### PROBLEM DESCRIPTION
Copy each line of the data below with the word "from".
*****
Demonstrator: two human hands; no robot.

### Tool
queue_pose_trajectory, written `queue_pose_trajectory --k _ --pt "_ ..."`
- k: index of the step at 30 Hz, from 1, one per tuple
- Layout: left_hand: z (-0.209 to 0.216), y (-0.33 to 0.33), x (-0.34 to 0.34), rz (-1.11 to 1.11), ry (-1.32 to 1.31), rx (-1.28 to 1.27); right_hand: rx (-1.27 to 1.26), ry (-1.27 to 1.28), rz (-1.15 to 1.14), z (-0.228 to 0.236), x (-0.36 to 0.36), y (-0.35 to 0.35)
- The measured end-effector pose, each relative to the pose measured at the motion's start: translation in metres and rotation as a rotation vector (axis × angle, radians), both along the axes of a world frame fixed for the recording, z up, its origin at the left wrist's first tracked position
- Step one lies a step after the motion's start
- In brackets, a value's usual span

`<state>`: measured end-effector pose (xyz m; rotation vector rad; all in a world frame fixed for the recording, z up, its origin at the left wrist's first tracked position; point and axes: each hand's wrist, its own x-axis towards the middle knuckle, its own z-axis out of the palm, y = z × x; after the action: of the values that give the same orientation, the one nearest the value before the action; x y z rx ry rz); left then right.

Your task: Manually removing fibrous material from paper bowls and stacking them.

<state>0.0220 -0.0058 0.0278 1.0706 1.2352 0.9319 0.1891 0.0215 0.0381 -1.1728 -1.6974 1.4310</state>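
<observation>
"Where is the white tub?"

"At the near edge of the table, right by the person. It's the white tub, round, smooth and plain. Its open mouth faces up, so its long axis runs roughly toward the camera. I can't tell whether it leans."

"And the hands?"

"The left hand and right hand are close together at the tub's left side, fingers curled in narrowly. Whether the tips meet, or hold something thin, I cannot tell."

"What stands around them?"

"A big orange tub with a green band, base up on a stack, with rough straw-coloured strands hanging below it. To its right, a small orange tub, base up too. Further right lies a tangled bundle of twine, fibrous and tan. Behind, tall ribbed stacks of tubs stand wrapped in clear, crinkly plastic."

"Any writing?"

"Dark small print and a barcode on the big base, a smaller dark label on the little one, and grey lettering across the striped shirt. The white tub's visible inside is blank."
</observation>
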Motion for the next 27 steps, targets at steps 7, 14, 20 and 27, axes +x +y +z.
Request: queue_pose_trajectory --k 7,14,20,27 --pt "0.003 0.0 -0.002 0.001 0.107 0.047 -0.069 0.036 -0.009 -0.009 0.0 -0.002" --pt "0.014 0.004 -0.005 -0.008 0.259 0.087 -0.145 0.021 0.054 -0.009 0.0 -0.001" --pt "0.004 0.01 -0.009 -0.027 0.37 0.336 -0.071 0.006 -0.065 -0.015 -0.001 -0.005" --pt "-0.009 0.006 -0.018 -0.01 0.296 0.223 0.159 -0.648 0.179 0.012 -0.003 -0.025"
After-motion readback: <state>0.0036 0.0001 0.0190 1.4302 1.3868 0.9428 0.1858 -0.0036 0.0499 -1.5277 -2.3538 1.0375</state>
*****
### OUTPUT FOR THIS EXERCISE
- k: index of the step at 30 Hz, from 1, one per tuple
Your task: Manually removing fibrous material from paper bowls and stacking them.

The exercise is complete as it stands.